Le tribunal a déterminé que la norme de contrôle applicable à la Résolution et à la délivrance du Permis SEG était la norme de la décision raisonnable.

Question 3

Lorsqu’il applique la norme de la décision raisonnable, le rôle du tribunal est de déterminer si :

« […] la décision attaquée est à la fois fondée sur un raisonnement intrinsèquement cohérent et justifié à la lumière des contraintes juridiques et factuelles qui ont une incidence sur la décision. »

Le tribunal a poursuivi son analyse en se penchant sur les différents éléments de preuve mis de l’avant par les demandeurs afin de prouver le caractère déraisonnable de la Résolution et de la délivrance du permis. Le tribunal a analysé les objections, les articles de journaux et les vidéos, les articles de revues scientifiques, les déclarations sous serment, les expertises, le Rapport Stand, le Rapport Autenne, le Rapport Giroux et le Rapport Cadieux-de Bellefeuille.

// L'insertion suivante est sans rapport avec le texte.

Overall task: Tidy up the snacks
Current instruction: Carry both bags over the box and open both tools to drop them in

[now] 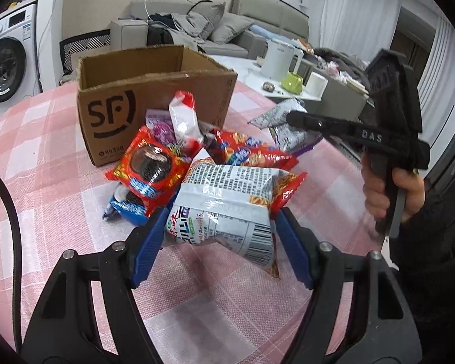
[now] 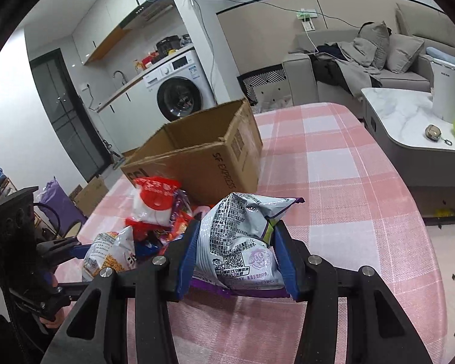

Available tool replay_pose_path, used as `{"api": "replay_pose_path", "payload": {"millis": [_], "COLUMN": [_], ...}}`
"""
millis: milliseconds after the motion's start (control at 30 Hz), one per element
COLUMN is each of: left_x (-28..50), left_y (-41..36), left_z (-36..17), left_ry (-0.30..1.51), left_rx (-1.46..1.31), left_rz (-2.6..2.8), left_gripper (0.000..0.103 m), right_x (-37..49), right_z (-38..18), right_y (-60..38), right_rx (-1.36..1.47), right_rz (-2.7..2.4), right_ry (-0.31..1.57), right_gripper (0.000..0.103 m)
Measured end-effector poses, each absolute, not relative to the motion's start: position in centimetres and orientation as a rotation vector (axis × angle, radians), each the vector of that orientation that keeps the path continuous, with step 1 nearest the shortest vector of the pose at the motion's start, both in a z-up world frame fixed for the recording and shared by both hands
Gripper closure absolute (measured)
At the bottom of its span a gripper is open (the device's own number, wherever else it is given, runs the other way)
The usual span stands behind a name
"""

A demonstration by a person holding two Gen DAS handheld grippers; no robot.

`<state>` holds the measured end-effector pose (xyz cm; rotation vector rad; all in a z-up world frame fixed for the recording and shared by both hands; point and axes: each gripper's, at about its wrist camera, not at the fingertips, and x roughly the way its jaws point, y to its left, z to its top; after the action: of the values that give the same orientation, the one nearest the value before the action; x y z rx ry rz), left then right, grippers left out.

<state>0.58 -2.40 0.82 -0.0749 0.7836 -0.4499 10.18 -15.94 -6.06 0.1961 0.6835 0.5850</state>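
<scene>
1. Snacks sit heaped on a pink checked tablecloth (image 1: pixel 45 139), with an open cardboard box (image 1: pixel 154 91) standing upright just behind the pile, its mouth facing up.
2. Leftmost in the heap, a red cookie pack (image 1: pixel 148 166) lies over a blue cookie pack (image 1: pixel 127 209); a red-and-white bag (image 1: pixel 183 118) leans against the box's front wall.
3. The left gripper (image 1: pixel 218 227) has its blue pads pressed on both sides of a silver noodle bag (image 1: pixel 227 206), jaws about half spread around it; the bag's long axis runs away from the fingers, toward the box.
4. The right gripper (image 2: pixel 236 248), held by a hand (image 1: pixel 391 194) at the right of the left view, is clamped on a silver-and-purple snack bag (image 2: pixel 242 236), jaws drawn in tight on its crumpled middle.
5. Both held bags appear clear of the cloth. The box lies ahead of both sets of fingers, beyond the pile; the left looks nearer its front wall, so each bag likely must clear the rim before release.
</scene>
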Motion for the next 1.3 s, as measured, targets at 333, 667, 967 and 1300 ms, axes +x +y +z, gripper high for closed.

Il convient de noter que le tribunal a examiné en détail le statut de l’être animal aux paragraphes 157 à 173. Ces paragraphes exposent l’état du droit en la matière et démontrent comment la Cour supérieure l’a appliqué au litige. Le droit québécois encadre la chasse et la protection de la faune par la Loi sur la conservation et la mise en valeur de la faune qui reconnaît le droit de chasser tout en imposant des règles strictes pour assurer la conservation et le bien-être des êtres animaux. Parallèlement, l’article 898.1 du C.c.Q. affirme que les êtres animaux ne sont plus classifiés  comme de simples biens, mais comme des êtres sensibles ayant des impératifs biologiques. Cette reconnaissance impose des normes comportementales aux personnes et autorités interagissant avec eux, sans toutefois exclure certaines mesures comme la mise à mort volontaire  d’êtres animaux dangereux, à condition qu’elles soient exercées dans le respect de leur sensibilité. Le tribunal cite le paragraphe 57 de la décision Road to Home (2019 QCCA 2187 (CanLII) | Road to Home Rescue Support c. Ville de Montréal | CanLII) :

« En affirmant que les animaux sont des êtres doués de sensibilité, ayant des impératifs biologiques, le législateur dicte du même coup la conduite que doivent avoir tous ceux et celles qui interagissent avec de tels êtres. Cette disposition, qui a donc valeur de norme comportementale, s’applique certainement à la manière dont les villes mettent en œuvre les règlements qu’elles adoptent […] ».

Le jugement traite également des faits, de l’historique de la Résolution et de toutes les méthodes envisagées par la Ville avant de conclure que la méthode de chasse contrôlée était la plus appropriée et efficace.

Conclusion

Le tribunal conclu que les demandeurs et l’intervenant n’ont pas parvenu à démontrer le caractère déraisonnable de la Résolution et de la délivrance du Permis SEG. En effet, la Résolution s’inscrit dans l’exercice légitime de pouvoirs d’une municipalité telle que celle de la Ville de Longueuil. Pour ce qui est de la délivrance du Permis SEG, celui-ci a été délivré à la suite d’une analyse approfondie de toutes les méthodes possibles afin de contrôler la surpopulation de cerfs de Virginie dans le parc Michel Chartrand. Finalement, ce permis tient en compte le respect de la sensibilité animale.